本体、引き出しの両方 1~12の作業をします

桐タンスを使用して頂く際にご注意頂きたい事・お手入れ方法をご説明致します。

桐たんすは通常は乾いた柔らかい布で軽く(ほこりを落とす程度に)乾拭きしていただくことと、時々お部屋の通気を良くしていただく程度で特に特別なことをしていただく必要はありません。

桐タンスはトノコを塗装、ろう引き、防水加工をして仕上げてありますが、一般家具のように塗料等での塗装はしておりませんので水等の液体がかかってしまった場合はこすらず柔らかい紙等で水分を取り、そのまま乾かして下さい。(液体のかかった所はシミになって残ってしまいますが、修理をするには全体の洗いをしなければ直りません)
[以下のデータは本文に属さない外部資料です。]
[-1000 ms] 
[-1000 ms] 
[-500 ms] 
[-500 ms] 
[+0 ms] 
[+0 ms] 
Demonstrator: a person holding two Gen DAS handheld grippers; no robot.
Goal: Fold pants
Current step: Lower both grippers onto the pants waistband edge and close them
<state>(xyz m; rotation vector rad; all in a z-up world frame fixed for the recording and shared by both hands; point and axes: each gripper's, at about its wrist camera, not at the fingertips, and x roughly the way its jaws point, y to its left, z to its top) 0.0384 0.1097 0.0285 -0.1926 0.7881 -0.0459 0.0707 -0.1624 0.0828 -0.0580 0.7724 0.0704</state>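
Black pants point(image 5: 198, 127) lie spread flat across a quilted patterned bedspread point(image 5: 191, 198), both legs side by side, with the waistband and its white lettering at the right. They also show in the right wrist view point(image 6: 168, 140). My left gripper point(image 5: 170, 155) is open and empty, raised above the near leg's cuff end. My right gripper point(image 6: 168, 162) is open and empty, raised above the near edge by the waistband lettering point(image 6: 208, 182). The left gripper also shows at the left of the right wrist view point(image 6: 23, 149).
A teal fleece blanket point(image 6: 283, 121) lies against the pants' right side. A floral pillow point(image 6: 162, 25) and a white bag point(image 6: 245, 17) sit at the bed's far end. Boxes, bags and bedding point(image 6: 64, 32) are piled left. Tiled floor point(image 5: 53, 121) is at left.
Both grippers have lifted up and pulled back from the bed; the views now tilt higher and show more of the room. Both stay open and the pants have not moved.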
桐はとても柔らかい木ですので簡単に傷が付いてしまいます。傷が付いたときは全体を削り直さなければ直りません。

桐たんすは湿気を吸い込むことにより中の衣装を守ります。その為湿気を多く吸い込んだときは引出し等の動きが重くなることがあります。そんな時は、引出しの底等にロウを塗って滑りをよくしてご使用下さい。
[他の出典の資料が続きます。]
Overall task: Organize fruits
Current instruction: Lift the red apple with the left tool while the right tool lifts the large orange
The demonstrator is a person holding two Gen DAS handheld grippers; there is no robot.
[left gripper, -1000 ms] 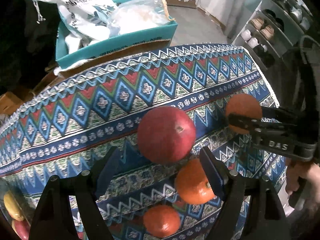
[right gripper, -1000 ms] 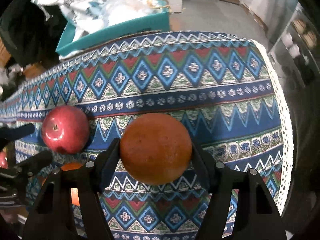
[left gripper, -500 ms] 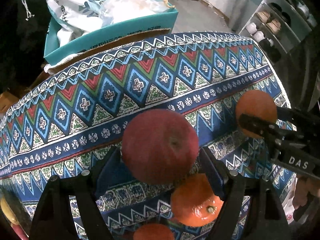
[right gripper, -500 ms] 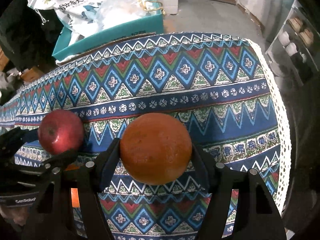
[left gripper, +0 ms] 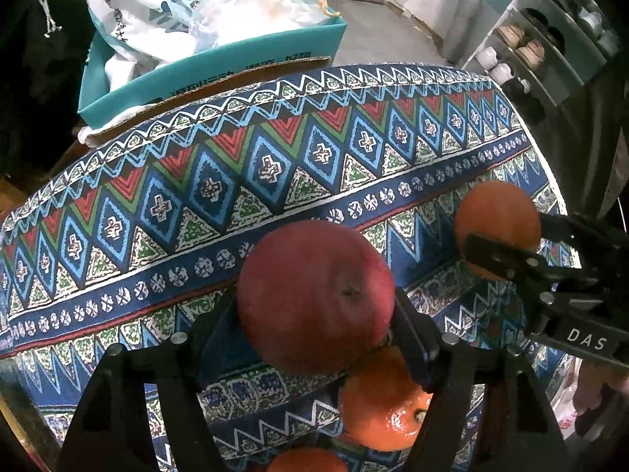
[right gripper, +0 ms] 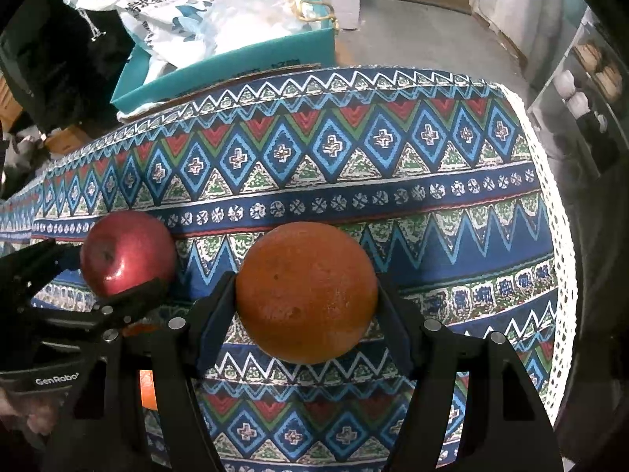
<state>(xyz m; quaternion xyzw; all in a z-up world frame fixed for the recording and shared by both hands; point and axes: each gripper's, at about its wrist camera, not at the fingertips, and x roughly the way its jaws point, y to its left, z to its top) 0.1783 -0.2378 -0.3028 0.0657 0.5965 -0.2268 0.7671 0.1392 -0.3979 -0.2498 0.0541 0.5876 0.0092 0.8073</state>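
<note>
Two fruits sit in my grippers above the patterned blue woven cloth (right gripper: 393, 204) on the desk. My left gripper (left gripper: 314, 314) has just been closing around the round red apple (left gripper: 314, 295), both pads now against its sides. My right gripper (right gripper: 306, 299) clamps the large round orange (right gripper: 306, 291). Two smaller glossy oranges (left gripper: 377, 409) lie on the cloth below the apple. Behind the desk: teal cardboard box (right gripper: 236, 67) with white plastic bags (right gripper: 188, 11).
</note>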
桐タンスは防湿・防虫効果を持っていますが、永年お使いになるためになるべく風通しの良い場所、なるべく湿気の少ない場所でご使用下さい。(時々お部屋の通気をよくしてご使用下さい。)

冷暖房等の風が直接当たる場所、直射日光の当たる場所、ストーブ・加湿器付近でのご使用はおやめ下さい。

桐箪笥は傷が付きやすく汚れやすい製品ですので、油単を使用されますと傷や汚れから桐だんすを守ることが出来ます。

桐たんすをご使用の際は本体に直接触れるのではなく、なるべく金具部分を触れてご使用下さい。